§ **Aim of the task**:
Repeat the listing that follows exactly, please.
- - - - -
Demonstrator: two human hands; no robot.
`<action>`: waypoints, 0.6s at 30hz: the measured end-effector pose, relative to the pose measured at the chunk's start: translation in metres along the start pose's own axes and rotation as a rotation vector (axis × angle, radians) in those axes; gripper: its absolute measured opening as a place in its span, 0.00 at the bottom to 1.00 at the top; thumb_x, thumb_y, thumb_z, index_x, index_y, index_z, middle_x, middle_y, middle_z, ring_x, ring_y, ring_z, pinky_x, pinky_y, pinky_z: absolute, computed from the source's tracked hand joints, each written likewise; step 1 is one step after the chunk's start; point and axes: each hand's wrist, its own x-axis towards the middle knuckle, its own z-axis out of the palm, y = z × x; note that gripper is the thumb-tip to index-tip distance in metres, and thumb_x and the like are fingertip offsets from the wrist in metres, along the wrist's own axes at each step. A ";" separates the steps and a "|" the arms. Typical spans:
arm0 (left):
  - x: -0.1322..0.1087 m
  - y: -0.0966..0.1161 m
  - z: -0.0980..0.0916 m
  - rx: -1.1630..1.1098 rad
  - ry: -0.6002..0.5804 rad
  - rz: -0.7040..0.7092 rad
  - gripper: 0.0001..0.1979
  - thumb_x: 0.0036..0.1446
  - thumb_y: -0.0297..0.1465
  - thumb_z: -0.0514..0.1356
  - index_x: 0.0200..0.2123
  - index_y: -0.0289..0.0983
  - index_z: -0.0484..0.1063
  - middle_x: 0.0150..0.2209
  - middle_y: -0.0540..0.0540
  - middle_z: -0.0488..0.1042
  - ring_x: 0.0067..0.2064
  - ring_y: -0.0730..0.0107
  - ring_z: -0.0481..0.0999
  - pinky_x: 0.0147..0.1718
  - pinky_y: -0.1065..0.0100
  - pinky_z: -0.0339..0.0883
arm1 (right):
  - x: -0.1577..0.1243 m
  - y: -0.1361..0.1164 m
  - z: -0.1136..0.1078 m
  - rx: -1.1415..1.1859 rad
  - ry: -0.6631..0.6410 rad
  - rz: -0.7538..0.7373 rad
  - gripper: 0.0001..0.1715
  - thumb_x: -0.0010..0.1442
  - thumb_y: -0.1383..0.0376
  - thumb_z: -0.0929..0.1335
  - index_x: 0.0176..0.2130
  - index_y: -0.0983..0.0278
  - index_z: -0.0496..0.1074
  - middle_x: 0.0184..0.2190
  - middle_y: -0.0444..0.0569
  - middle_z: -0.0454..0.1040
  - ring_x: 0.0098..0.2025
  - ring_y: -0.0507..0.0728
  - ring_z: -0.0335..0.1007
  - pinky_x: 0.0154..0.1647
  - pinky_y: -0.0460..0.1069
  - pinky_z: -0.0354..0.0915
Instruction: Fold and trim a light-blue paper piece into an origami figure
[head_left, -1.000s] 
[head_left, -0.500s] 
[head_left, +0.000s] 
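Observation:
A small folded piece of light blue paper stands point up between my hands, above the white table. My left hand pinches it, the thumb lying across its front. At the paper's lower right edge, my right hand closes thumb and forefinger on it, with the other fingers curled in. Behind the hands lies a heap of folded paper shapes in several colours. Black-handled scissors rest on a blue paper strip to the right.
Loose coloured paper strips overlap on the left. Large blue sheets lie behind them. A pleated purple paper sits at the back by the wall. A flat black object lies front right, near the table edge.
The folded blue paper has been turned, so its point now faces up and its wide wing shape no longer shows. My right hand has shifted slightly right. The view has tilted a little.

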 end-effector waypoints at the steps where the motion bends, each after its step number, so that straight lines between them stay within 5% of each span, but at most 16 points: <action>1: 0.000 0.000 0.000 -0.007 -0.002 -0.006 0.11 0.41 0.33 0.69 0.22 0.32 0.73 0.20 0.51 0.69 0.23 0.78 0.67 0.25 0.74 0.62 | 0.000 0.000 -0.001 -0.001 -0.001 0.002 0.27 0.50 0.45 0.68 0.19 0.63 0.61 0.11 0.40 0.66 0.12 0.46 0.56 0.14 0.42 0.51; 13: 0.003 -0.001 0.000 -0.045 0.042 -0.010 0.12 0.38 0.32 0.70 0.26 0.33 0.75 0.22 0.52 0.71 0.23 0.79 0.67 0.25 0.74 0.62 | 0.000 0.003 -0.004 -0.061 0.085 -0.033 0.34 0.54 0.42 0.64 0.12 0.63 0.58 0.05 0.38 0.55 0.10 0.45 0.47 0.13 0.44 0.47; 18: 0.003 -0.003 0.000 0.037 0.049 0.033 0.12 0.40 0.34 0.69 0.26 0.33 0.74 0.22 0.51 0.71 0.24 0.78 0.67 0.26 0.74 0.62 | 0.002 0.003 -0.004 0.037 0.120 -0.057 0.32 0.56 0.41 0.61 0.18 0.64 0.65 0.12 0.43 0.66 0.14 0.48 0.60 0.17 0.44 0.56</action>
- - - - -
§ **Exercise output**:
Demonstrator: two human hands; no robot.
`<action>`: waypoints, 0.6s at 30hz: the measured end-effector pose, relative to the pose measured at the chunk's start: translation in metres along the start pose's own axes and rotation as a rotation vector (axis × angle, radians) in those axes; gripper: its absolute measured opening as a place in its span, 0.00 at the bottom to 1.00 at the top; thumb_x, thumb_y, thumb_z, index_x, index_y, index_z, middle_x, middle_y, middle_z, ring_x, ring_y, ring_z, pinky_x, pinky_y, pinky_z: absolute, computed from the source's tracked hand joints, each written likewise; step 1 is one step after the chunk's start; point and axes: each hand's wrist, its own x-axis towards the middle knuckle, its own z-axis out of the palm, y = z × x; note that gripper is the thumb-tip to index-tip distance in metres, and thumb_x and the like are fingertip offsets from the wrist in metres, along the wrist's own axes at each step. A ";" separates the steps and a "|" the arms. Typical spans:
arm0 (left):
  - x: -0.1322..0.1087 m
  - y: -0.0966..0.1161 m
  - z: -0.0980..0.0916 m
  - rx: -1.1630..1.1098 rad
  - ry: -0.6002..0.5804 rad
  - rz: -0.7040..0.7092 rad
  - gripper: 0.0001..0.1979
  - thumb_x: 0.0036..0.1446
  - thumb_y: -0.0297..0.1465
  - thumb_z: -0.0514..0.1356
  - index_x: 0.0200..0.2123
  - index_y: -0.0289..0.0983
  - index_z: -0.0484..0.1063
  - middle_x: 0.0150..0.2209
  - middle_y: -0.0540..0.0540
  - middle_z: -0.0488..0.1042
  - ring_x: 0.0067..0.2064
  - ring_y: -0.0730..0.0107
  - ring_z: -0.0481..0.0999
  - pinky_x: 0.0147..0.1718
  - pinky_y: -0.1065..0.0100
  - pinky_z: -0.0339..0.0883
arm1 (right):
  - x: -0.1577..0.1243 m
  - y: -0.1361..0.1164 m
  - z: -0.1136..0.1078 m
  - rx: -1.1415..1.1859 rad
  - ry: -0.6631..0.6410 rad
  - rz: -0.7538..0.7373 rad
  - gripper: 0.0001..0.1715
  - thumb_x: -0.0010..0.1442
  - thumb_y: -0.1383..0.0376
  - thumb_z: -0.0929..0.1335
  - index_x: 0.0176..0.2130
  - index_y: -0.0983..0.0278
  - index_z: -0.0496..0.1074
  - middle_x: 0.0184..0.2190
  - middle_y: -0.0444..0.0569
  - middle_z: -0.0454..0.1040
  - ring_x: 0.0098..0.2025
  - ring_y: -0.0507..0.0728
  - ring_z: -0.0335..0.1007
  - pinky_x: 0.0154..0.1647
  - pinky_y: -0.0460..0.1069
  - pinky_z: -0.0354..0.0915
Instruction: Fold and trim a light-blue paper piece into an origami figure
[head_left, -1.000s] 
[head_left, -0.500s] 
[head_left, +0.000s] 
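Observation:
A small folded piece of light blue paper stands point up between my hands, above the white table. My left hand pinches it, the thumb lying across its front. At the paper's lower right edge, my right hand closes thumb and forefinger on it, with the other fingers curled in. Behind the hands lies a heap of folded paper shapes in several colours. Black-handled scissors rest on a blue paper strip to the right.
Loose coloured paper strips overlap on the left. Large blue sheets lie behind them. A pleated purple paper sits at the back by the wall. A flat black object lies front right, near the table edge.
The folded blue paper has been turned, so its point now faces up and its wide wing shape no longer shows. My right hand has shifted slightly right. The view has tilted a little.
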
 end-effector waypoints at the steps where the motion bends, each after its step number, so that straight lines between them stay within 5% of each span, but at most 16 points: <action>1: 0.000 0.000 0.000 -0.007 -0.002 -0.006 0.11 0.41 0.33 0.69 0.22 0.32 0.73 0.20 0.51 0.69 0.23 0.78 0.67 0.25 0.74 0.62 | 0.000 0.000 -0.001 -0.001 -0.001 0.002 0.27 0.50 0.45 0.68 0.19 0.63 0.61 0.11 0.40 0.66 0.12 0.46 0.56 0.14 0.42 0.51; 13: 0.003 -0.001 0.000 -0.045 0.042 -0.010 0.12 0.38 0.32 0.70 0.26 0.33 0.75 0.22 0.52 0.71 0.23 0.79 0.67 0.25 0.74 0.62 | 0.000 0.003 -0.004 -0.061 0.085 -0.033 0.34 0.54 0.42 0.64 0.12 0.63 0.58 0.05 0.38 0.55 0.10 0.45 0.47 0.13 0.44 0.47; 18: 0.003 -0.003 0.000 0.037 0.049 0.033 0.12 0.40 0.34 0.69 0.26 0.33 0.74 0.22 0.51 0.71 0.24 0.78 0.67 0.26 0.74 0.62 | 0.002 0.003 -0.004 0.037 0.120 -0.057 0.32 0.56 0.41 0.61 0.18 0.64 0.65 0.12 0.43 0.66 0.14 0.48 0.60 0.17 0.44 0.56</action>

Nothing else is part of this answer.